- [WORK REQUIRED]:
From the first line to the last, transcribe the data exactly.

[[ DATA TO PROCESS open ]]

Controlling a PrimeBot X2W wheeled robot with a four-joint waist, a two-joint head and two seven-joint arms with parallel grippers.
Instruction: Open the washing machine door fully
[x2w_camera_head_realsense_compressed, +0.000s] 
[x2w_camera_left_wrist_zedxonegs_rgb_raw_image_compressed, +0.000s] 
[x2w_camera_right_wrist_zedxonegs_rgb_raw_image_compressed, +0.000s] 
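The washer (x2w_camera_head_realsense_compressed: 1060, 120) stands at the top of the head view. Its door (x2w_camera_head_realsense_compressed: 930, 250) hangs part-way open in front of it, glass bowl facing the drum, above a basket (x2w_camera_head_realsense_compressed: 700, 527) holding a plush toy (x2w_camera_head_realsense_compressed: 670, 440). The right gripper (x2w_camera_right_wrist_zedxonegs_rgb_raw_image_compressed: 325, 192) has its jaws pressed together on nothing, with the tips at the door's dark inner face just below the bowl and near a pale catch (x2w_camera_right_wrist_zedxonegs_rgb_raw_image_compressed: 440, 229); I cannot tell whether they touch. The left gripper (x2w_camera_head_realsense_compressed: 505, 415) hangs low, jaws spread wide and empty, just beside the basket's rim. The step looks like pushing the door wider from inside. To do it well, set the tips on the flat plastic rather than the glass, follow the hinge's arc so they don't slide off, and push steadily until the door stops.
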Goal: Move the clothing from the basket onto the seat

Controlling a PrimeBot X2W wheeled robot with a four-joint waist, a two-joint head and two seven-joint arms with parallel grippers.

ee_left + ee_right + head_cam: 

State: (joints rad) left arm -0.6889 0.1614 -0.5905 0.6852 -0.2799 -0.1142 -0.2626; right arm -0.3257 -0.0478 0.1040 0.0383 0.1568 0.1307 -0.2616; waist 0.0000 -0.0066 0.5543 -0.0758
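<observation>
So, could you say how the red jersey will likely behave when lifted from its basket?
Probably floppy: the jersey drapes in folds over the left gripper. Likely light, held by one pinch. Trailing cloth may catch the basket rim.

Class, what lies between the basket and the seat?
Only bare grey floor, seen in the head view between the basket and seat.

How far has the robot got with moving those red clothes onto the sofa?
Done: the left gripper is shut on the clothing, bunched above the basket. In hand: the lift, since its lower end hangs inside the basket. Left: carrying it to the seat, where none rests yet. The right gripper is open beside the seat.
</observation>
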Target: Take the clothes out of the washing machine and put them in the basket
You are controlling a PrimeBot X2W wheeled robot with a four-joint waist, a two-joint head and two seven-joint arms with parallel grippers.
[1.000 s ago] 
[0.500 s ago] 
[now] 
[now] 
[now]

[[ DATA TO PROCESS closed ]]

- [EXERCISE ANSWER]:
Controlling a PrimeBot X2W wheeled robot with a four-joint waist, a two-joint head and two seven-joint arms with parallel grippers.
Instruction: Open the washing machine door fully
[x2w_camera_head_realsense_compressed, +0.000s] 
[x2w_camera_left_wrist_zedxonegs_rgb_raw_image_compressed, +0.000s] 
[x2w_camera_right_wrist_zedxonegs_rgb_raw_image_compressed, +0.000s] 
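The washer (x2w_camera_head_realsense_compressed: 1060, 120) stands at the top of the head view. Its door (x2w_camera_head_realsense_compressed: 930, 250) hangs part-way open in front of it, glass bowl facing the drum, above a basket (x2w_camera_head_realsense_compressed: 700, 527) holding a plush toy (x2w_camera_head_realsense_compressed: 670, 440). The right gripper (x2w_camera_right_wrist_zedxonegs_rgb_raw_image_compressed: 325, 192) has its jaws pressed together on nothing, with the tips at the door's dark inner face just below the bowl and near a pale catch (x2w_camera_right_wrist_zedxonegs_rgb_raw_image_compressed: 440, 229); I cannot tell whether they touch. The left gripper (x2w_camera_head_realsense_compressed: 505, 415) hangs low, jaws spread wide and empty, just beside the basket's rim. The step looks like pushing the door wider from inside. To do it well, set the tips on the flat plastic rather than the glass, follow the hinge's arc so they don't slide off, and push steadily until the door stops.
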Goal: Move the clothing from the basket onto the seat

Controlling a PrimeBot X2W wheeled robot with a four-joint waist, a two-joint head and two seven-joint arms with parallel grippers.

ee_left + ee_right + head_cam: 

State: (joints rad) left arm -0.6889 0.1614 -0.5905 0.6852 -0.2799 -0.1142 -0.2626; right arm -0.3257 -0.0478 0.1040 0.0383 0.1568 0.1307 -0.2616; waist 0.0000 -0.0066 0.5543 -0.0758
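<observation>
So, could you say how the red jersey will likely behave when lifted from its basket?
Probably floppy: the jersey drapes in folds over the left gripper. Likely light, held by one pinch. Trailing cloth may catch the basket rim.

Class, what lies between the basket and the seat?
Only bare grey floor, seen in the head view between the basket and seat.

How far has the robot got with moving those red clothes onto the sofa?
Done: the left gripper is shut on the clothing, bunched above the basket. In hand: the lift, since its lower end hangs inside the basket. Left: carrying it to the seat, where none rests yet. The right gripper is open beside the seat.
</observation>
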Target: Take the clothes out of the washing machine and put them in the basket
You are controlling a PrimeBot X2W wheeled robot with a four-joint waist, a two-joint head and two seven-joint arms with parallel grippers.
[1.000 s ago] 
[0.500 s ago] 
[now] 
[now] 
[now]

Nothing further is needed for this exercise.